SR 357 is a four-lane divided highway for its entire length of 2.55 mi and is known as Airport Parkway. The route is technically located within the city limits of Kingsport, although it is about 10 mi southeast of the main populated area of the city, and is about the same distance from the census-designated place of Blountville. The highway is classified as an intermodal connector in the National Highway System, a national network of roads identified as important to the national economy, defense, and mobility. The road is classified as a secondary highway by the Tennessee Department of Transportation (TDOT), despite being a major arterial.

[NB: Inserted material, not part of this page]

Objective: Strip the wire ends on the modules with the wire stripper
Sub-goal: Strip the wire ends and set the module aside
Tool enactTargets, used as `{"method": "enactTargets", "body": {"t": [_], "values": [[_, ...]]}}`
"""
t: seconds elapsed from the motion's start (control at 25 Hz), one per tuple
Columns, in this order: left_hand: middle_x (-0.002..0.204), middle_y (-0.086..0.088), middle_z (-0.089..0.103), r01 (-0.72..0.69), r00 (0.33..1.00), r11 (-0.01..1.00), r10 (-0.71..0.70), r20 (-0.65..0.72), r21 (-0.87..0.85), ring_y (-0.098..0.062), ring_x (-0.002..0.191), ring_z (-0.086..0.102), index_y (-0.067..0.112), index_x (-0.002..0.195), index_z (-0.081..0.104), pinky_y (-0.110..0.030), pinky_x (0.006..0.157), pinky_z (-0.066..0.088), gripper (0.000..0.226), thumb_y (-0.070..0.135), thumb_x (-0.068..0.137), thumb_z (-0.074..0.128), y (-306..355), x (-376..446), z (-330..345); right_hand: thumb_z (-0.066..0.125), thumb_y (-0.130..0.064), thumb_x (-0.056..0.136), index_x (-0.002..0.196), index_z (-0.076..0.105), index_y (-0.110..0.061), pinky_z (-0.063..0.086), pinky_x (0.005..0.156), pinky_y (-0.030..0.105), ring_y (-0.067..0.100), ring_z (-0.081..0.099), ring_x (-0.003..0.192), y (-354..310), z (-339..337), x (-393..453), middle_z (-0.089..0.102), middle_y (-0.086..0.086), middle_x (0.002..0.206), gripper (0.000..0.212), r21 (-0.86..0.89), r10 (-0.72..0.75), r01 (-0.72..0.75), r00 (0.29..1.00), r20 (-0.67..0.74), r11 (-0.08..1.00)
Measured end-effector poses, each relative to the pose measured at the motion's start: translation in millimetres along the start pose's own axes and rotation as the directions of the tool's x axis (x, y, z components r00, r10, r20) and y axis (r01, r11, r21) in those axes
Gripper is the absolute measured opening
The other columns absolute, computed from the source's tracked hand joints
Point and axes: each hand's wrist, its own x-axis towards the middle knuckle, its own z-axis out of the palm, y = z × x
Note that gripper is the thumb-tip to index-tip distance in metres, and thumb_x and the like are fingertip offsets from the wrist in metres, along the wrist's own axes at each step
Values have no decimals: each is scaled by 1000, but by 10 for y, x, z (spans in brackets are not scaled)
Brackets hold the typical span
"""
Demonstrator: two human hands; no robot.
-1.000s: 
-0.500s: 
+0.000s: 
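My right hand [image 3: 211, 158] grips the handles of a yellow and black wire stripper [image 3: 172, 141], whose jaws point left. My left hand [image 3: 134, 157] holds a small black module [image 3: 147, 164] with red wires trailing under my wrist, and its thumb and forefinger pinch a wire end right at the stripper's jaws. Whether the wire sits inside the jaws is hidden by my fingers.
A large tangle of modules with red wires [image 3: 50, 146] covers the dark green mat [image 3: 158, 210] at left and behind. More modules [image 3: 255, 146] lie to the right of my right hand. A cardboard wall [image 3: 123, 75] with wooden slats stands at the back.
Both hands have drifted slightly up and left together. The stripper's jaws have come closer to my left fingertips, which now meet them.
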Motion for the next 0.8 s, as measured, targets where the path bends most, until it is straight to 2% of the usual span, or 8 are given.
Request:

SR 357 begins at a partial diamond interchange with SR 75 (Bristol Highway) adjacent to the Tri-Cities Regional Airport. East of the interchange, the unnumbered Airport Parkway continues as a two-lane road to the main airport terminal and parking area. The highway initially goes west for a short distance before passing through the Northeast Tennessee Business Park, where it has a four-way intersection with Harry Steadman Drive, and turns north-northwest. The route then crosses Centenary Road, which is accessible via an interchange-style connector road. Passing a rock quarry, the highway curves around a small ridge and crosses Shipley Ferry Road, which is also accessible via an interchange connector road. SR 357 then curves back around and reaches its northern terminus at I-81. North of this point, the road continues for 1/2 mi to the north as Browder Road, a two-lane locally maintained road.

==History==
===Construction and early history===
During the planning phase of the Interstate Highway System, the route that became I-81 was placed northwest of the airport. In 1957, the Johnson City Planning Commission unsuccessfully lobbied to move the routing a few miles south to run closer to the airport, as well as Johnson City. For this reason, a connector road between the airport and I-81 was planned. On February 14, 1967, a plan was presented to the Sullivan County Court to allow the state and county each to fund half of the project. Some local officials were reluctant to back the proposal at that time, since the project was still in the planning phase. Others felt that Sullivan County should not be responsible for the entire cost of local funding, since the airport is regional. After further analysis, the county court ultimately approved the funding plan on July 17, 1967.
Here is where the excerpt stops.